> [Dataset excerpts]
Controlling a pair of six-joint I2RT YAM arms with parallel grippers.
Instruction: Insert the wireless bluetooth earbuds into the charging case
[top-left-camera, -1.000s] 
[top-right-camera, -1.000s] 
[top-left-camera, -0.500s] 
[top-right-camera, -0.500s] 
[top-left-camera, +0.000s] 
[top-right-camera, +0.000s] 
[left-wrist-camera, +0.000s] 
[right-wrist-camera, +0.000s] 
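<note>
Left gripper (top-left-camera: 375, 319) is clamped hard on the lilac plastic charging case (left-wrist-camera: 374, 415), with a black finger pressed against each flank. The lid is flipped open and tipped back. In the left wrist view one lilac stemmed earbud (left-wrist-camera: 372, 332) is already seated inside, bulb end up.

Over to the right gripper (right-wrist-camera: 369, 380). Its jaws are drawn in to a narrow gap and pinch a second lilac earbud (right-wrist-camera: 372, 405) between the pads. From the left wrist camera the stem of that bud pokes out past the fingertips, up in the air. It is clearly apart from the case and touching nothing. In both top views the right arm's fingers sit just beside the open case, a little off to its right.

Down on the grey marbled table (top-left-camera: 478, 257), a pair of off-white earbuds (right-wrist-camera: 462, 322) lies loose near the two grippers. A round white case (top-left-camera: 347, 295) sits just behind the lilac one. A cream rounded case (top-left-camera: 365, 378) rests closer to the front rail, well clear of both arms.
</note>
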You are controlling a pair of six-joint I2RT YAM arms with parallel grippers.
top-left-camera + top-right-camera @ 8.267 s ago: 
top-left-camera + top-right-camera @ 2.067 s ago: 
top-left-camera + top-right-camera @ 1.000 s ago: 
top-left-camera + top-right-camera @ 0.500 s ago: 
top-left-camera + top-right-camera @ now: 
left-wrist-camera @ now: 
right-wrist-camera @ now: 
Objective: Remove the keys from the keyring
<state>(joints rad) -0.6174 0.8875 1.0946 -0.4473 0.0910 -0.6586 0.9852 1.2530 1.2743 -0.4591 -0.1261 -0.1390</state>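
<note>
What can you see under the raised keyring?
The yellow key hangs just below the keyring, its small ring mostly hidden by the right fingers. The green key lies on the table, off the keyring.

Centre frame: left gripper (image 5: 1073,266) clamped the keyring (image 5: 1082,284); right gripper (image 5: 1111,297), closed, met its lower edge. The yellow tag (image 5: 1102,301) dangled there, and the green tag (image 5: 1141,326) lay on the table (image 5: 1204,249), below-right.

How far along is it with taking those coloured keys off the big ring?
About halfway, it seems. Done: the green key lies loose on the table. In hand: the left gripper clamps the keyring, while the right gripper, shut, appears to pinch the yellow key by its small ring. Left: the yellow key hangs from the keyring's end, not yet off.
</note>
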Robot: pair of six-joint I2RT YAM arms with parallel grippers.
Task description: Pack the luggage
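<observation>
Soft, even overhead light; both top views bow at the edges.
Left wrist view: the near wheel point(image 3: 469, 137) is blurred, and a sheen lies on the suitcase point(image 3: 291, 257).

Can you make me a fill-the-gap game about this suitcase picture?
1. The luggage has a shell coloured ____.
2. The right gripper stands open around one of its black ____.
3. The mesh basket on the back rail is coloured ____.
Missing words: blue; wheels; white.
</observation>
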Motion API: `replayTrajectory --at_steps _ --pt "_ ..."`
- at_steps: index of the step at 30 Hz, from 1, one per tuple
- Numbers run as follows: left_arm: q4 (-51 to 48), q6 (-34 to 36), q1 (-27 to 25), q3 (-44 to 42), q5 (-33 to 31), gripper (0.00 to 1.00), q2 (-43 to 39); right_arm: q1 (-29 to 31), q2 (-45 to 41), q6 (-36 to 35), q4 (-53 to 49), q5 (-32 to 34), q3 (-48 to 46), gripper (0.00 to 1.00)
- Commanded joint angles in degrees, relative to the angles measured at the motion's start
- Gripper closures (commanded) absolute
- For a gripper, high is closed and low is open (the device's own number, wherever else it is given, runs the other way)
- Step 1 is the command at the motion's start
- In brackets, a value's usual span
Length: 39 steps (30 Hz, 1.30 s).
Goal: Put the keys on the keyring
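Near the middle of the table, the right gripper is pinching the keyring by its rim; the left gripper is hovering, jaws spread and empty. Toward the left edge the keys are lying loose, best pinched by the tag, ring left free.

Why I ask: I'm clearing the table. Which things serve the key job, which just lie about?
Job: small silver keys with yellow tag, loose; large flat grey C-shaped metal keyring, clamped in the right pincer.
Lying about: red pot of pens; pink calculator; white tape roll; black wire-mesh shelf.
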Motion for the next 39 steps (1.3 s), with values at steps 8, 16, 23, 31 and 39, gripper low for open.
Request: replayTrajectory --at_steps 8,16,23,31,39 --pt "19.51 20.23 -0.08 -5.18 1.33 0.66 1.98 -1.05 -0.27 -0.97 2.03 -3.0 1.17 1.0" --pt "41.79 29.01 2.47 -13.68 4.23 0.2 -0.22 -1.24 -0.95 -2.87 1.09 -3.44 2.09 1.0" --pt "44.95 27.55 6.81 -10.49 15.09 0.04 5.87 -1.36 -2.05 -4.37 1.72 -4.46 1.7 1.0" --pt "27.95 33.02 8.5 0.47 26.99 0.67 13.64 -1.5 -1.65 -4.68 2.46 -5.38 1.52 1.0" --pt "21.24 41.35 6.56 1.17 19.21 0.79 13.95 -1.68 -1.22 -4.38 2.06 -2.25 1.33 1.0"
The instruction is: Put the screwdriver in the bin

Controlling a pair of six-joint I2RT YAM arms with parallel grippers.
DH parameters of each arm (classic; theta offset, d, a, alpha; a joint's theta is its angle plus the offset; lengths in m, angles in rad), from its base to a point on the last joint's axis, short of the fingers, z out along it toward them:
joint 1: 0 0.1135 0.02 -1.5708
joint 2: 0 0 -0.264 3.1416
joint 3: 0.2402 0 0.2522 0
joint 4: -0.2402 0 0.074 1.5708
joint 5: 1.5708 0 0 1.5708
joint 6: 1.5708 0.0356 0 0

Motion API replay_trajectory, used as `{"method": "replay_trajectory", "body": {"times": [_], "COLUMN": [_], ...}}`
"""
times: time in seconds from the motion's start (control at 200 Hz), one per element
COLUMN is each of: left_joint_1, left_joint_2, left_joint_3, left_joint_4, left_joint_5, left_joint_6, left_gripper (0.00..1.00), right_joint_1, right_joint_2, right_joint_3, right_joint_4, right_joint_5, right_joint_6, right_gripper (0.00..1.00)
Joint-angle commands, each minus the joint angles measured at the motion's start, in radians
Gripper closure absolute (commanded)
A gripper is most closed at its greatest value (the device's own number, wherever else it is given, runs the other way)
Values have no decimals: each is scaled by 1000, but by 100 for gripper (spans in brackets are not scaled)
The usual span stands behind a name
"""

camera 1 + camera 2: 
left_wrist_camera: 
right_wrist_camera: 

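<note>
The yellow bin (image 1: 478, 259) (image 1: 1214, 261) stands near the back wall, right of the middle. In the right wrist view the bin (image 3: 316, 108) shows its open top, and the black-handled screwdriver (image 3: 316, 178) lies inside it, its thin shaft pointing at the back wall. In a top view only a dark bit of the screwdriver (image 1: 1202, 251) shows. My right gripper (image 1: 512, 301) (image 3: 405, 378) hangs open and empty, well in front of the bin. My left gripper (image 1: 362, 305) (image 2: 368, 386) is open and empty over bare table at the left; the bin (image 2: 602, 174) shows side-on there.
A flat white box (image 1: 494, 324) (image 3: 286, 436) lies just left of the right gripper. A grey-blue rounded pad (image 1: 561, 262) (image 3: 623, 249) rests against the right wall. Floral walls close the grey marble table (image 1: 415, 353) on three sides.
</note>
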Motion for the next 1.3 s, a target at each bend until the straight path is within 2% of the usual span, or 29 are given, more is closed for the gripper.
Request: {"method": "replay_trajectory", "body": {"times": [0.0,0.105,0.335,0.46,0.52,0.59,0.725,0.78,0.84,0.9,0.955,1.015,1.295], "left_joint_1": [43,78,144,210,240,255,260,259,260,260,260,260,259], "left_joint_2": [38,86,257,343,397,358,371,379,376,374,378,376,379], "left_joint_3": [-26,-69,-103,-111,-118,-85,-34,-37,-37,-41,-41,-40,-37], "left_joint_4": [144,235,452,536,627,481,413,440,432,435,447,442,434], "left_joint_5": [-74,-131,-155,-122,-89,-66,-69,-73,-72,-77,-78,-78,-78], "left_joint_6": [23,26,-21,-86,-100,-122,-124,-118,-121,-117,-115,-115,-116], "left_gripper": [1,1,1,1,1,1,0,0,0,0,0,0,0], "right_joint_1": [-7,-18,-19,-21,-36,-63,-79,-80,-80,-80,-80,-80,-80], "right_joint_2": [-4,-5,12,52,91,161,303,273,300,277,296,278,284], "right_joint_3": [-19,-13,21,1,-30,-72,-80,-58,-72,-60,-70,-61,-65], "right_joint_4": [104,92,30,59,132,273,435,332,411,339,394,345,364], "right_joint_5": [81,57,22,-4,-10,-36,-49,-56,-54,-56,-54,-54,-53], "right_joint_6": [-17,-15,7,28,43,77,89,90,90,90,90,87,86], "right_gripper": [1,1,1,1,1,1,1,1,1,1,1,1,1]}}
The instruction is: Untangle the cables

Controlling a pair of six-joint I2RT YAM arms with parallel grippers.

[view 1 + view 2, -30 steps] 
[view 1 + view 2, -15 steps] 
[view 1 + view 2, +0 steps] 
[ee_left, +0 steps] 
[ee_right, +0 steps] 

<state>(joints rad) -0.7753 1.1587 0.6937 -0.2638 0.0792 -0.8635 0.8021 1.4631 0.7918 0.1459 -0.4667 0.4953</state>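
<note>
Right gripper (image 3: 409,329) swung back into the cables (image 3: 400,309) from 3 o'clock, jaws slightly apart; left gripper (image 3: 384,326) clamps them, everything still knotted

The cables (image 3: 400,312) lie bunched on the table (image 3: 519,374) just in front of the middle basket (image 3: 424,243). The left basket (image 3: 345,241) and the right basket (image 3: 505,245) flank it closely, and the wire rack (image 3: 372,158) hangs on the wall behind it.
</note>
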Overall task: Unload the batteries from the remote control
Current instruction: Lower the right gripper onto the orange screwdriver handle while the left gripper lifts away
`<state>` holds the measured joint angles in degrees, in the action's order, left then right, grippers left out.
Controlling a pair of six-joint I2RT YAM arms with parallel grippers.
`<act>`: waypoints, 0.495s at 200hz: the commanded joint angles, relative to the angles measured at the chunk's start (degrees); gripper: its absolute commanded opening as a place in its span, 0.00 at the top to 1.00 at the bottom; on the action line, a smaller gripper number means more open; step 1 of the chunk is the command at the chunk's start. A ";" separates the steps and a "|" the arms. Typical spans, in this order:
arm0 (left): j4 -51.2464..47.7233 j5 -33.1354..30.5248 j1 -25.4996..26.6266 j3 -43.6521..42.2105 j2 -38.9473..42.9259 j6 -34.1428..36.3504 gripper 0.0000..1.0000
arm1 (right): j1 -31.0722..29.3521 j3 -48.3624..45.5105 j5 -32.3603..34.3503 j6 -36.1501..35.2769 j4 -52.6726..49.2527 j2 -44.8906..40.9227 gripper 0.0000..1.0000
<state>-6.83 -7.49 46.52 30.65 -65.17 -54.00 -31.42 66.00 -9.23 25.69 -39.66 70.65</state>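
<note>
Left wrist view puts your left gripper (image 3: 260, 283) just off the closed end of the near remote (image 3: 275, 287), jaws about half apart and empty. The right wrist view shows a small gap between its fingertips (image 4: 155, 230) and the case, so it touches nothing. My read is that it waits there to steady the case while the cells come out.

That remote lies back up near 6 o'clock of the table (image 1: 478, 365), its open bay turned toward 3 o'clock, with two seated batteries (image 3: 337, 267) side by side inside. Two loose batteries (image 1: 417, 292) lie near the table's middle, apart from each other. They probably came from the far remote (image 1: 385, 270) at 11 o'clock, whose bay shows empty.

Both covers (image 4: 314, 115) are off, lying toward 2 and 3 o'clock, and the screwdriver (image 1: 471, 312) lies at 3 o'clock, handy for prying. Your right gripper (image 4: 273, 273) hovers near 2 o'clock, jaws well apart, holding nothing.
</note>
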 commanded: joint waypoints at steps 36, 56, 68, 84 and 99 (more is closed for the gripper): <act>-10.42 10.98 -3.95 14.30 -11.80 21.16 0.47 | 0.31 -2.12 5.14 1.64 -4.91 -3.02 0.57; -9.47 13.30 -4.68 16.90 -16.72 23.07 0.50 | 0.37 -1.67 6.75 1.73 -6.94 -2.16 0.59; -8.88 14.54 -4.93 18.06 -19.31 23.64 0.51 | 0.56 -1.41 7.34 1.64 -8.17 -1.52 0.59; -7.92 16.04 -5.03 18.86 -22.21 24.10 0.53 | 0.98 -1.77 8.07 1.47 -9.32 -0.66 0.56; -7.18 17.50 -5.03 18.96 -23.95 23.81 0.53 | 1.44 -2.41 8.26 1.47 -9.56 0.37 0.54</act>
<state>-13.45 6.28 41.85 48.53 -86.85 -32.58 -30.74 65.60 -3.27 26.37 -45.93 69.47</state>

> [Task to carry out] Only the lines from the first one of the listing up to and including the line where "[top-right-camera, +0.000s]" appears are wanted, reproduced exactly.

> [Answer section]
Controlling a pair of six-joint I2RT YAM arms with parallel grippers.
Instruction: Insert the wireless bluetooth earbuds into the charging case
[top-left-camera, -1.000s] 
[top-right-camera, -1.000s] 
[top-left-camera, -0.500s] 
[top-right-camera, -0.500s] 
[top-left-camera, +0.000s] 
[top-right-camera, +0.000s] 

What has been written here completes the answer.